Topics: Regression Analysis

Just how high should R2 be in regression analysis? I hear this question asked quite frequently.

Previously, I showed how to interpret R-squared (R2). I also showed how it can be a misleading statistic because a low R-squared isn’t necessarily bad and a high R-squared isn’t necessarily good.

Clearly, the answer for “how high should R-squared be” is . . . it depends.

In this post, I’ll help you answer this question more precisely. However, bear with me, because my premise is that if you’re asking this question, you’re probably asking the wrong question. I’ll show you which questions you should actually ask, and how to answer them.

## Why It’s the Wrong Question

How high should R-squared be? There’s only one possible answer to this question. R2 must equal the percentage of the response variable variation that is explained by a linear model, no more and no less.

• Describing the relationship between the predictors and response variable, or
• Predicting the response variable

## R-squared and the Relationship between the Predictors and Response Variable

This one is easy. If your main goal is to determine which predictors are statistically significant and how changes in the predictors relate to changes in the response variable, R-squared is almost totally irrelevant.
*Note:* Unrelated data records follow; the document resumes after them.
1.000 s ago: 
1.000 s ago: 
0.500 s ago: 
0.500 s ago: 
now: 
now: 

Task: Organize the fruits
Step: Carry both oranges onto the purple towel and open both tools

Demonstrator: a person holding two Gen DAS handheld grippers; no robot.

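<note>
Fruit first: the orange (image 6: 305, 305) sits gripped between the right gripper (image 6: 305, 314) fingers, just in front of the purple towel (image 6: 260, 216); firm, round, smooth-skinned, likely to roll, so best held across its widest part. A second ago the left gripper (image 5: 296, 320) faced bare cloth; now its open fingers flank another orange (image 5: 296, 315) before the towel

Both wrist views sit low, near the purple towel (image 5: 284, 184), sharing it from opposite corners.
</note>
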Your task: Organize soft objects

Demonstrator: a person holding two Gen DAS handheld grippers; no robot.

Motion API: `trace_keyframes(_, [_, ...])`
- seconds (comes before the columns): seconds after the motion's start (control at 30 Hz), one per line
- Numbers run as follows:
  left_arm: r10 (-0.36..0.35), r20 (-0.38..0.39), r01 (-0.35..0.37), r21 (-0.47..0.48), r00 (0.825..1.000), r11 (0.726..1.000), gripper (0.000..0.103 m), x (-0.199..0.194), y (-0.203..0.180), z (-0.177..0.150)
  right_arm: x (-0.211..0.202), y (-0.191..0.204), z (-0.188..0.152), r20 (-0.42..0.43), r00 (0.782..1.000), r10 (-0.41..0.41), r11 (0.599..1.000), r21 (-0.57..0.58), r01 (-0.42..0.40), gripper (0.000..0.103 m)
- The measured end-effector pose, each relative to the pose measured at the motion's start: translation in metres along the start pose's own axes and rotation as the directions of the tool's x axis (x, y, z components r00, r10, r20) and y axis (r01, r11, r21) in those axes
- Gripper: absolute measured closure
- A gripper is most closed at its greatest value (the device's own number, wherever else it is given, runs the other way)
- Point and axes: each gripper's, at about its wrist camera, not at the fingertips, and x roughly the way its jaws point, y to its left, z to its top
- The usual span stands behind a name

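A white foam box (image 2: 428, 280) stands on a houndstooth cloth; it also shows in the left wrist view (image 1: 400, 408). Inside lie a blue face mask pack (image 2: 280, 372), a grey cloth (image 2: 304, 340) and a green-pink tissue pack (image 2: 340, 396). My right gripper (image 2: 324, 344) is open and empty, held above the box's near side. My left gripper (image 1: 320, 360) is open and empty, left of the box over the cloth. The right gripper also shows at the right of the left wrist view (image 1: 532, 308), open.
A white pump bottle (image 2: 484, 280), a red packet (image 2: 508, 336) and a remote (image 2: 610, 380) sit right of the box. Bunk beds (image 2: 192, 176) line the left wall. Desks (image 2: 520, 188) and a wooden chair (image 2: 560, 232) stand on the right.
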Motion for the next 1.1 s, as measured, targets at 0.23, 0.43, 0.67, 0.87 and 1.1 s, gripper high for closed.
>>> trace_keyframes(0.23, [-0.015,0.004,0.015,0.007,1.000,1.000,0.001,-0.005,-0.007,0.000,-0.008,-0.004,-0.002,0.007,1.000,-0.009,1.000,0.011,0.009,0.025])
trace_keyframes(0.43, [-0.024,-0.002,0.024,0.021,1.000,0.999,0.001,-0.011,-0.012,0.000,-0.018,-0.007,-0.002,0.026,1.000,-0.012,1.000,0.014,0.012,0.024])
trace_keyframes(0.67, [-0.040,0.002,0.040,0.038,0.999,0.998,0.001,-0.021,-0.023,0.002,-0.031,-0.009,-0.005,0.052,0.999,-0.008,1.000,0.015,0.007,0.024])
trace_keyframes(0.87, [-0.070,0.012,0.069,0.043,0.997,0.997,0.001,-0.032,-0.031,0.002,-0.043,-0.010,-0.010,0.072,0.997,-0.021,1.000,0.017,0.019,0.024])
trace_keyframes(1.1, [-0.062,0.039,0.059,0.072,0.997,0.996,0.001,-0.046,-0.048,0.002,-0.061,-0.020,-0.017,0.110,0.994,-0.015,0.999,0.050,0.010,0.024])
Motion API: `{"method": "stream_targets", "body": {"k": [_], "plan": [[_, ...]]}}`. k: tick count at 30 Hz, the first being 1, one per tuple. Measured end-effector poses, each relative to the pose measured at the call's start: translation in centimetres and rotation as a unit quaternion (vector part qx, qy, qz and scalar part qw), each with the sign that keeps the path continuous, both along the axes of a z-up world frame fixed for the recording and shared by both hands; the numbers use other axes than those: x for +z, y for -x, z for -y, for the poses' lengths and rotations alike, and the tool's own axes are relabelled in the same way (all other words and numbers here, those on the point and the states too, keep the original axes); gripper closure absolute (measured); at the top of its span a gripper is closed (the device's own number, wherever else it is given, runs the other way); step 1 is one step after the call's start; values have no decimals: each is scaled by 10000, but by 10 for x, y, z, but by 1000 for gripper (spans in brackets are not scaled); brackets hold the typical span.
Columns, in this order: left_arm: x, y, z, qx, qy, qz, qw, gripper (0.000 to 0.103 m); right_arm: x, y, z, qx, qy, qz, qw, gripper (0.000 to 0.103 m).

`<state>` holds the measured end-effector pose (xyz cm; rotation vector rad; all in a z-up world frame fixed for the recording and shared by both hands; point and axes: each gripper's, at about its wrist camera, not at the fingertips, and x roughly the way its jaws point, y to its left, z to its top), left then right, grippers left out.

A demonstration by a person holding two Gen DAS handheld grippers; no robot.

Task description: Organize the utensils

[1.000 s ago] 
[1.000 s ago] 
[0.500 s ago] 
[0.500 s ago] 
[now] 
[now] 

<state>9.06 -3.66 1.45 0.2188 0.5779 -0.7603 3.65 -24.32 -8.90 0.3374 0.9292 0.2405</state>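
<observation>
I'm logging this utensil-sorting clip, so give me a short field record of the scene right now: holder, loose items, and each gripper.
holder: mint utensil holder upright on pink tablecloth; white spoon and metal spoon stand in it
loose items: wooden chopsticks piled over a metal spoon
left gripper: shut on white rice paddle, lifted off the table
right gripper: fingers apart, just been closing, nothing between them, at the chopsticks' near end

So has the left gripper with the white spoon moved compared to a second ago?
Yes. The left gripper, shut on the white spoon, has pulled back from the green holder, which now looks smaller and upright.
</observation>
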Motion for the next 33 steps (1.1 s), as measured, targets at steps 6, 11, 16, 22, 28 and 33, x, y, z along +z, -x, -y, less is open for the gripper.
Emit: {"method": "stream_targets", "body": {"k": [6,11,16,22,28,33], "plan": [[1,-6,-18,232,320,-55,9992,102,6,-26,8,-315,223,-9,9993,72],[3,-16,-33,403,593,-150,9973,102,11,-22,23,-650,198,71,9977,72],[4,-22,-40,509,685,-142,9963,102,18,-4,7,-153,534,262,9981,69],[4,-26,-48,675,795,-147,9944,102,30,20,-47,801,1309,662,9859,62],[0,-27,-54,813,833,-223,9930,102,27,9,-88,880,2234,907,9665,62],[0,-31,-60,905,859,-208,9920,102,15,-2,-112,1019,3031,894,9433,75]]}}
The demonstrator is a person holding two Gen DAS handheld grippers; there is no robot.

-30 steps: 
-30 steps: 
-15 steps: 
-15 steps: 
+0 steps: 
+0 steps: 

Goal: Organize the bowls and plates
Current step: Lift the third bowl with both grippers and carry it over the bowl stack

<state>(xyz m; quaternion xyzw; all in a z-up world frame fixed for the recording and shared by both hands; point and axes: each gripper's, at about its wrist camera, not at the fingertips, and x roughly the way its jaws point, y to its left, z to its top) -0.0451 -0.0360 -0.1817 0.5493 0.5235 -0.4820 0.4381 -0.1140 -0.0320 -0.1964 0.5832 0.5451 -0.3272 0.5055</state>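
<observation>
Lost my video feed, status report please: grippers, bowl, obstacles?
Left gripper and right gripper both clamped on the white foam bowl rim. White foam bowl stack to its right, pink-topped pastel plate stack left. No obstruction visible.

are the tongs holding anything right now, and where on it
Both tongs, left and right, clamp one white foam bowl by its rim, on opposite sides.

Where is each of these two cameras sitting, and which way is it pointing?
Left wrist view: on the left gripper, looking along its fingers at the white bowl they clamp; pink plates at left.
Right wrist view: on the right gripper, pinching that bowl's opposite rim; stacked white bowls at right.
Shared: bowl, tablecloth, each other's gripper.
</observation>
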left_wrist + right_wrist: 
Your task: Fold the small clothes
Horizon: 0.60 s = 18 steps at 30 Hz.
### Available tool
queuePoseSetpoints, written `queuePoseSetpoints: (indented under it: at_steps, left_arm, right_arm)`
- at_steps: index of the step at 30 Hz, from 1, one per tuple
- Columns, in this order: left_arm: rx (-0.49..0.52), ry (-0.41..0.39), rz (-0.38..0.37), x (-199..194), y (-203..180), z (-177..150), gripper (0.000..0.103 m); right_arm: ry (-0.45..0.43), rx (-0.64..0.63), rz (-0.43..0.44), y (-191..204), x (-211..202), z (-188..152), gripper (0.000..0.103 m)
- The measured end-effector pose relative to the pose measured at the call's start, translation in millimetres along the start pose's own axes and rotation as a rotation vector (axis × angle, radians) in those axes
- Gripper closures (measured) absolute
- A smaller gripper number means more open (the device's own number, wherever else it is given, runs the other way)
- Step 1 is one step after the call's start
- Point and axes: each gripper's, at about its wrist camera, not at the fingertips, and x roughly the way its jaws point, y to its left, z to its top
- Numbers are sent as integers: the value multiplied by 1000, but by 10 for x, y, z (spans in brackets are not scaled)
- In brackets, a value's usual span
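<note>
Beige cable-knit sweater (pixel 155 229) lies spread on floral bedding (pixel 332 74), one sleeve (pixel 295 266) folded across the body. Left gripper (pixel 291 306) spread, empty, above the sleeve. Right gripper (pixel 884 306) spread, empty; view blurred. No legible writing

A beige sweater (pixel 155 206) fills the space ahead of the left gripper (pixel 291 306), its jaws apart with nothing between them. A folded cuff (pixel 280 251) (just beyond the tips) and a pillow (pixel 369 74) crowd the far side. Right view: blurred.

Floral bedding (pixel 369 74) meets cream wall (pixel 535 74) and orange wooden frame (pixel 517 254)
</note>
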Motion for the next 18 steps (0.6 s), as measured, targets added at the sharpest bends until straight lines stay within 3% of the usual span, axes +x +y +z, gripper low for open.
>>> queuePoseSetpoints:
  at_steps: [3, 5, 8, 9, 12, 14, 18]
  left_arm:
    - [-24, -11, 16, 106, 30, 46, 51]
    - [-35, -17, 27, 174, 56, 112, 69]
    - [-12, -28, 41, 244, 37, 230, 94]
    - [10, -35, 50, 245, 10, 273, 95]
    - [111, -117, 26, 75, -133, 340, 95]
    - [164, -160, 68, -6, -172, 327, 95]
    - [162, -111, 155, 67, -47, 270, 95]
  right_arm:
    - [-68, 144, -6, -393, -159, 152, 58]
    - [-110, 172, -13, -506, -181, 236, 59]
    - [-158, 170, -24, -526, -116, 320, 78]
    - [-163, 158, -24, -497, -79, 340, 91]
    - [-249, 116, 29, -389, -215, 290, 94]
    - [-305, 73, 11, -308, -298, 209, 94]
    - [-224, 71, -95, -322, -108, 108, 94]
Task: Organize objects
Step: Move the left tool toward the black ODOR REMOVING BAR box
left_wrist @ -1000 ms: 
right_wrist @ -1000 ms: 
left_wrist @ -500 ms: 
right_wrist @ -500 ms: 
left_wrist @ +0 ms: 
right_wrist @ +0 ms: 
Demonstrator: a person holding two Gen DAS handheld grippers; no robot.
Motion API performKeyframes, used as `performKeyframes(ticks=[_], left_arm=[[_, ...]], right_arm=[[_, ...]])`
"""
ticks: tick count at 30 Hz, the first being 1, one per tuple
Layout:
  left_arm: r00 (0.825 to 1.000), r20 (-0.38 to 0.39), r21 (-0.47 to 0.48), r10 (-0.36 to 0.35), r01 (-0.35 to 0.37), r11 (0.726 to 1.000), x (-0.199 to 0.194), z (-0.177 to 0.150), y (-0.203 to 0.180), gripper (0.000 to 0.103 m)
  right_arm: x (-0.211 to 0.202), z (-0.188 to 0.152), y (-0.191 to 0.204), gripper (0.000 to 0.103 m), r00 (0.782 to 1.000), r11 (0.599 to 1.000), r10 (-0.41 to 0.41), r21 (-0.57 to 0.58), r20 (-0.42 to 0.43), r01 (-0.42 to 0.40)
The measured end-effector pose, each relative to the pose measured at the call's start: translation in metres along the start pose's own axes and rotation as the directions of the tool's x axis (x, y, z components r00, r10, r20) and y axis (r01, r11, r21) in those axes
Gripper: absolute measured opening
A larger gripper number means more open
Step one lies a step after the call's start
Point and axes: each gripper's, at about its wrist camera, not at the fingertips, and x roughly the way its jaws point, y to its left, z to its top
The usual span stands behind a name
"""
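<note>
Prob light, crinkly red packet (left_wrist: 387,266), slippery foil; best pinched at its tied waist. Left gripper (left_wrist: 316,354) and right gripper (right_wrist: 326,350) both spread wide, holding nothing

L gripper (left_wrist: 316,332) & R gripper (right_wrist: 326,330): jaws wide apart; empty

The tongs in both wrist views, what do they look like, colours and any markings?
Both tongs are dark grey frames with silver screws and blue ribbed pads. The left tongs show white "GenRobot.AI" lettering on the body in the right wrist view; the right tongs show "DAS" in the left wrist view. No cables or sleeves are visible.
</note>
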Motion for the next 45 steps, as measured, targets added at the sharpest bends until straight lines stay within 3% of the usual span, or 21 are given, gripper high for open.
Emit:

If you correctly specify a regression model, the R-squared value doesn’t affect how you interpret the relationship between the predictors and response variable one bit.

Suppose you model the relationship between Input and Output. You find that the p-value for Input is significant, its coefficient is 2, and the assumptions pass muster.

These results indicate that a one-unit increase in Input is associated with an average two-unit increase in Output. This interpretation is correct regardless of whether the R-squared value is 25% or 95%!

See a graphical illustration of why a low R-squared doesn't affect this interpretation.

Asking “how high should R-squared be?” doesn’t make sense in this context because it isn’t relevant. A low R-squared doesn’t negate a significant predictor or change the meaning of its coefficient. R-squared is simply whatever value it is, and it doesn’t need to be any particular value to allow for a valid interpretation.

## R-squared and Predicting the Response Variable

If your main goal is to produce precise predictions, R-squared becomes a concern. Predictions aren’t as simple as a single predicted value because they include a margin of error; more precise predictions have less error.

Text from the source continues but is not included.